**Goal of the exercise**:
Please copy exactly the lines that run from the start of the entries to the line containing "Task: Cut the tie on", inclusive.

Start of Records for processing

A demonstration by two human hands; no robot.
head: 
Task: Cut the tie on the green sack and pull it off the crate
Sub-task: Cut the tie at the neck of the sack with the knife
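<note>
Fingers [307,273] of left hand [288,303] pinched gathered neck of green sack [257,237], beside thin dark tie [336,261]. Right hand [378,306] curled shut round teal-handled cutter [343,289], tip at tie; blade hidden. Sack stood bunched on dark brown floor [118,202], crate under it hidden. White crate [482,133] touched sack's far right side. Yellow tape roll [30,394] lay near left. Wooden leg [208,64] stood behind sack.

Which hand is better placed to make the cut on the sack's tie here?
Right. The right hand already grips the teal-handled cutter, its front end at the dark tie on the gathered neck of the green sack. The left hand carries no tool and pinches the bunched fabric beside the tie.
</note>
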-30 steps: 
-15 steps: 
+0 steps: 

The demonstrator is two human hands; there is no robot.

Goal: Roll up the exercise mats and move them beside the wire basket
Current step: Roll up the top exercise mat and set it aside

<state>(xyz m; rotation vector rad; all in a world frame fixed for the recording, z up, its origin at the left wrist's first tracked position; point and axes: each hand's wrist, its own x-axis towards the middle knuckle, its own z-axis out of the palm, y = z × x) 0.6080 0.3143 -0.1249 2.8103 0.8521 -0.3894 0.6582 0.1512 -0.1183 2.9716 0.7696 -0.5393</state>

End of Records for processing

**Completed exercise**:
A demonstration by two human hands; no robot.
head: 
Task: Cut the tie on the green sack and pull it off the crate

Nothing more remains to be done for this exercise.